Review the listing and copy each line that holds the word "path".

Recorded information below:

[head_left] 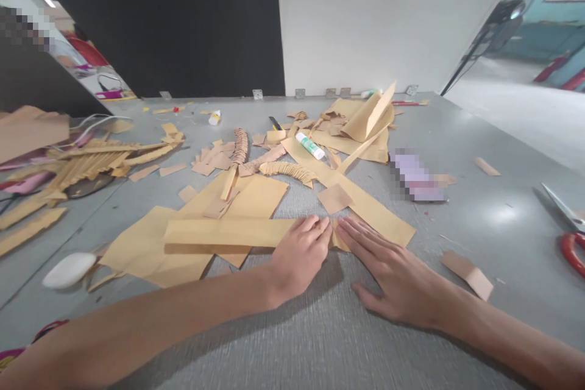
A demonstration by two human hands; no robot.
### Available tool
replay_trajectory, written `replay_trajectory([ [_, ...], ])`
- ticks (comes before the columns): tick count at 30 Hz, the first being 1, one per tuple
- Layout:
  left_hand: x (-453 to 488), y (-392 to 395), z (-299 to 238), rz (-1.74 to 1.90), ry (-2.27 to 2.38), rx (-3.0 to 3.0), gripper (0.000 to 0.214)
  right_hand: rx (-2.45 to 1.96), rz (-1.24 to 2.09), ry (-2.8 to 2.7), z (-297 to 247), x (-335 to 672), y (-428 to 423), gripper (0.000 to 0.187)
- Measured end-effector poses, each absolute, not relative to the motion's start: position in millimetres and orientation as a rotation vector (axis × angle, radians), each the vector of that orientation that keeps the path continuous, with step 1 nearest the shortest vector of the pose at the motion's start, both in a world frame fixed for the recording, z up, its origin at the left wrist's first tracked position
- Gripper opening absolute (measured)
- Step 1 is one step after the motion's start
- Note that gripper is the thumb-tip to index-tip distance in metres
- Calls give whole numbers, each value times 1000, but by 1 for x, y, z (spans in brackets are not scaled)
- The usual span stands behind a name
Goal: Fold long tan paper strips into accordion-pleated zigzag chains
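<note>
Where both hands point(304, 256) point(395, 274) touch, a paper strip point(228, 233), tan, long, narrow.

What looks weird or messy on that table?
Mostly the mess: loose paper scraps lie scattered over the gray table, some near the glue stick. A bent scrap lies off beyond the right forearm, away from the main pile. I can't see any spill.

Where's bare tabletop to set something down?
Bare grey tabletop lies nearside between the left hand and right hand, and left of the red-handled metal scissors. Beyond both hands, tan paper pieces and a white-green glue stick crowd it.
</note>
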State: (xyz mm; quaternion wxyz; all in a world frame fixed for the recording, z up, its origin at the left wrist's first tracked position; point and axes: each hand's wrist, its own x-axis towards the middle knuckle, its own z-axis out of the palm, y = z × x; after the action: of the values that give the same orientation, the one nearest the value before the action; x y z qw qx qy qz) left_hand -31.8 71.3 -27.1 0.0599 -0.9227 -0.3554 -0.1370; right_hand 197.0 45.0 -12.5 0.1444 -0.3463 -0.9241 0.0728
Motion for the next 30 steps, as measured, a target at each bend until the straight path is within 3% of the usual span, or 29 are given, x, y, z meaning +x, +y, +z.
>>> replay_trajectory([
  [9,-33,71,-35,-604,-1088,-2749,29,-994,211,-2727,-14,204,46,90],
  [30,-36,71,-36,-692,-1139,-2935,39,-995,212,-2683,-17,202,45,86],
])
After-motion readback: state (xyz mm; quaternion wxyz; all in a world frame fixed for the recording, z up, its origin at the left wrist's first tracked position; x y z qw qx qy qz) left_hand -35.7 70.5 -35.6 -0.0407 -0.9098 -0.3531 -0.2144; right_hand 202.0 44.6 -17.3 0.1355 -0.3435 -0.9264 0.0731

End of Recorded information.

# The completed task:
- Measured end-effector poses, each absolute, not relative to the motion's start: position in millimetres and orientation as a rotation vector (axis × angle, radians), each the vector of that orientation that keeps the path continuous, with step 1 nearest the shortest vector of the pose at the motion's start, both in a world frame fixed for the recording, z up, its origin at the left wrist's first tracked position
Motion for the next 30 steps, as measured, a target at each bend until the straight path is within 3% of the usual span, or 29 are given, x, y, z meaning +x, +y, +z.

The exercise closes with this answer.